- Task
Starting at the line below holding "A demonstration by" and stopping at the line holding "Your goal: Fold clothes", print every line exactly, both ends included, and leave the rest out.

- Items listed in a dataset
=== Begin Enclosure ===

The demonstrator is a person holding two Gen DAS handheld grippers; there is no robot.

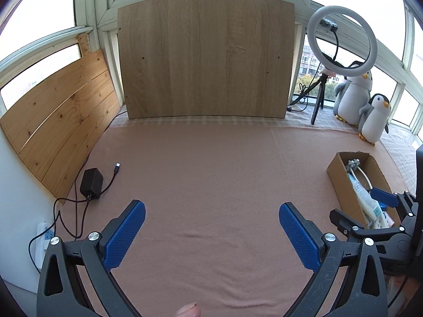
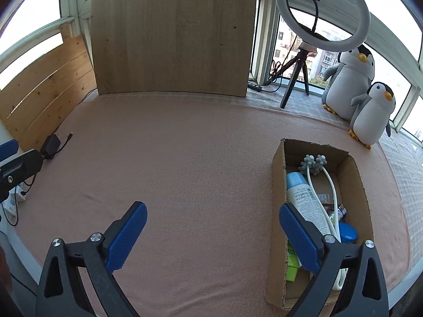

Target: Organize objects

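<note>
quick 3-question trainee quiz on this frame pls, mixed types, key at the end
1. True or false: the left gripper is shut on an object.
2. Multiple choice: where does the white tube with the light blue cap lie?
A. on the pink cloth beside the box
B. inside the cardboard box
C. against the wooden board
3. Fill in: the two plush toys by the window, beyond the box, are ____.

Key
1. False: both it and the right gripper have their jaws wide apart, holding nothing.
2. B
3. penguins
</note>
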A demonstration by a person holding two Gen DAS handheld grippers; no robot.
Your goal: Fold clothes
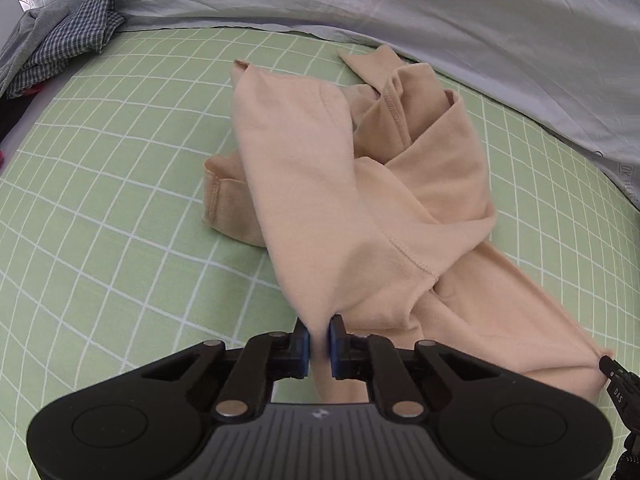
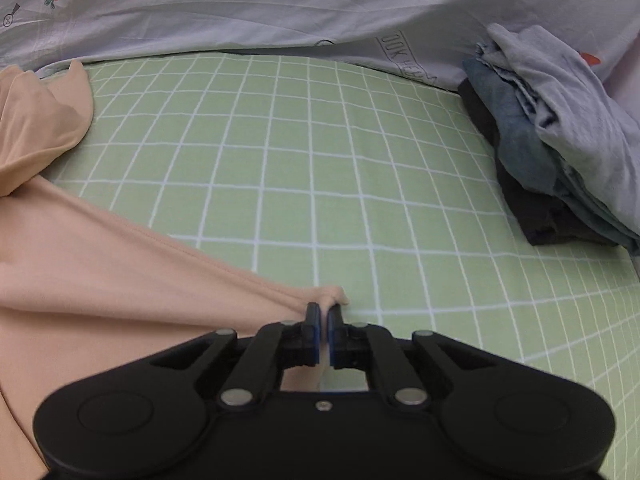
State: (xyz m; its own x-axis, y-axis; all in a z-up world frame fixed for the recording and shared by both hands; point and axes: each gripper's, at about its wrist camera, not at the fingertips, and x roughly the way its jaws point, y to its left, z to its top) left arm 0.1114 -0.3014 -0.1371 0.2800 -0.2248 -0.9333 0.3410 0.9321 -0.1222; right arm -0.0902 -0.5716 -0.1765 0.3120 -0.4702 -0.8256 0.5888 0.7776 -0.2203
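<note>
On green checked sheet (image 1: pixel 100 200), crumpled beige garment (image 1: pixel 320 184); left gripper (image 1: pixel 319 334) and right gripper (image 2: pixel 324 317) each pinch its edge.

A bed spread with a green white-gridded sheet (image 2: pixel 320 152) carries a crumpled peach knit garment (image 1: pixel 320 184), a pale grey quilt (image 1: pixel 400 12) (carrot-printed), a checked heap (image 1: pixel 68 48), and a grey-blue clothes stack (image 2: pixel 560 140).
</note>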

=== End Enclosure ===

- Written response
A demonstration by a person holding two Gen DAS handheld grippers; no robot.
Your goal: Fold clothes

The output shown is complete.